After reading all these comments from private pilots and other pilots or non pilots regarding "the 737 pilots would have been pissed because of going around", i wanna make one thing clear, and i am sure i speak for 99 percent of my colleagues in the cockpits of their airliners around the entire world: As soon as we receive a "GO AROUND", this call alone triggers an automatism with us that is hard to understand or believe by someone who is not flying/ flying commercial. NOT ONE SECOND! we think about our passengers that could now miss their next flight or the fuel we burn because of this, not to mention that we just for that reason carry extra fuel with us. What are you all thinking?? When is listened to this case study i could clearly hear in her voice the rising stress level, the more friendly she became in chatting with ATC the more she showed that the became exhausted and overwhelmed with this situation. What game was ATC playing? And when there would have been another 100 737s on approach, would they have taken her out of her landing clearance for another 100 times? She should have done only one thing, i was "telling" her this several times: Lady, now you DECLARE EMERGENCY. Let me tell you student pilots or private pilots: As soon as you feel uncomfortable tell this ATC immediately and in clear, short sentences! Make it clear: Until here and no further. It is YOU that MUST tell ATC, enough now of missed approaches or changing runways or giving absurd landing runways with absurd crosswinds, i am UNABLE to FOLLOW. I would like to share something with all of you:

I was once on approach to an Airport which normally did not get that type of aircraft we flew in this day. It was a summer day which started sunny but the weather forecast from the morning showed already a large thunderstorm front arriving from the west and crossing the country in the afternoon in an easterly direction. So, while on approach to this airport, we monitored ATC and there was a small PA28 with a pilot and 1 passenger that just had taken off from ED.. and the VFR departure route let him fly out to the north sea, where he came in contact with this front. The pilot then stated he can not follow the route as he would become IFR and he is not IFR rated. He then said he needs to turn around and request radar vectors as his horizontal visibility became zero and all he had left was vertical visibility, but the ocean below him with the humid air above washed out any reference point for him. He then wanted to return to the airport, that's when ATC stated, because of us on approach, and the rule here is IFR before VFR, they need to vector him out to the ocean again to make space for us IFR traffic. The pilot stated he doesn't want to go further out to the ocean as he has no more reference points. I could clearly listen to his voice and i felt his concerns and that he just wanted to go back to the airport and ATC could do anything else then keep him away from us. As ATC had to follow their procedures and the pilot did not know how to handle all this right now i was sure this could have led into a nightmare. In the meanwhile we approached 2500 feet AGL and i called for "Gear Down", then looked at my first officer and we both knew we had to do something. I pressed the transmit button on my control column and said: " D-E..., declare an emergency! NOW! Dont ask, do it, NOW!" ..1 second later: " XXX Tower, D-E... is declaring an emergency " . Immediately ATC took their actions : " airline-callsign, go around, climb and maintain, proceed to .... enter holding at .... " then " D-E..., fly heading ...., RWY ..., number one, cleared to land".

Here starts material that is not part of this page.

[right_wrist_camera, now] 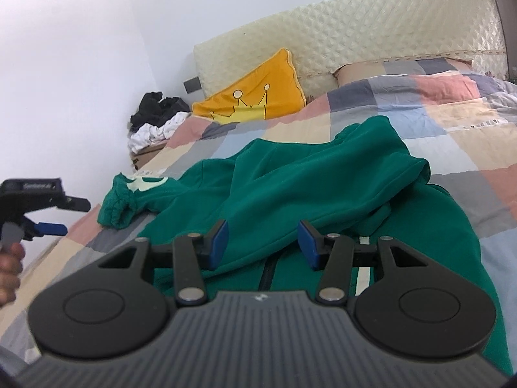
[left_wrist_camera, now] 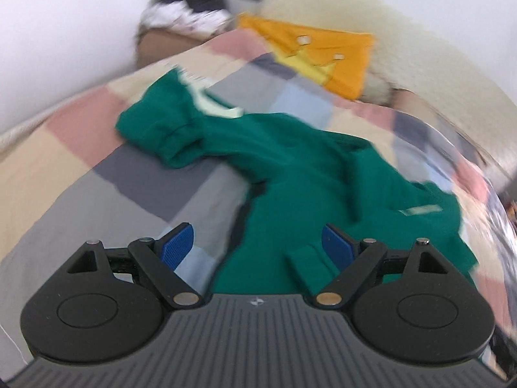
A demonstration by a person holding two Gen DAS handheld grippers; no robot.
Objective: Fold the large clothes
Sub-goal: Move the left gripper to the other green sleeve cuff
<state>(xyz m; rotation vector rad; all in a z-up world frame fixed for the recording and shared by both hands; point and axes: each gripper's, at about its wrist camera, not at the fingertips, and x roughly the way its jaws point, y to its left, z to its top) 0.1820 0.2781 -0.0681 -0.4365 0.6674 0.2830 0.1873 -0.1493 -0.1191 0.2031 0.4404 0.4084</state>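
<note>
A large green zip jacket (right_wrist_camera: 290,187) lies crumpled on a bed with a checked quilt (right_wrist_camera: 452,123); it also shows in the left wrist view (left_wrist_camera: 290,174). One sleeve with a pale stripe (right_wrist_camera: 129,200) stretches to the left. My left gripper (left_wrist_camera: 257,245) is open and empty, just above the jacket's near edge; it also shows at the left edge of the right wrist view (right_wrist_camera: 55,223). My right gripper (right_wrist_camera: 261,242) is open and empty, over the jacket's front near the zip (right_wrist_camera: 266,274).
An orange cushion with a crown drawing (right_wrist_camera: 255,97) leans on the cream quilted headboard (right_wrist_camera: 355,32). A pillow (right_wrist_camera: 404,68) lies at the head of the bed. A pile of dark and white clothes (right_wrist_camera: 155,119) sits on a box beside the bed by the white wall.
</note>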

We left our hold after a very short time and then started our approach again and landed. The airport was kinda small for our aircraft and we parked on the apron. I could see the PA28 from my seat, the piper was parked left to us, maybe 100 m away. The pilot was standing next to his aircraft and looked at me. We both looked at each other. This was a moment i will never forget in my life. He didn't look happy at all and i knew i have to talk to him. We shut down our engines and after finishing the checklist i left the cockpit and squeezed through our deboarding passengers, taking the stairs down and went over to the Piper. The pilot was really young, 21 years, and he came into my direction with tears in his eyes saying " i am so sorry ".. I took him in my arms and answered " Stop, Stop, Stop, you did everything right" and i have to admit because of him crying i also had a tear in my eyes .I told him: " i am so glad you made it back, i am really glad seeing you here! " .

After he calmed down, He looked at our aircraft and said: " What a beautiful aircraft, one day i want to become a captain in this". I offered him and his passenger, a friend of him, to come with me and i will show them the cockpit.

It was quite a nice view, his Piper PA28 next to our 747-400.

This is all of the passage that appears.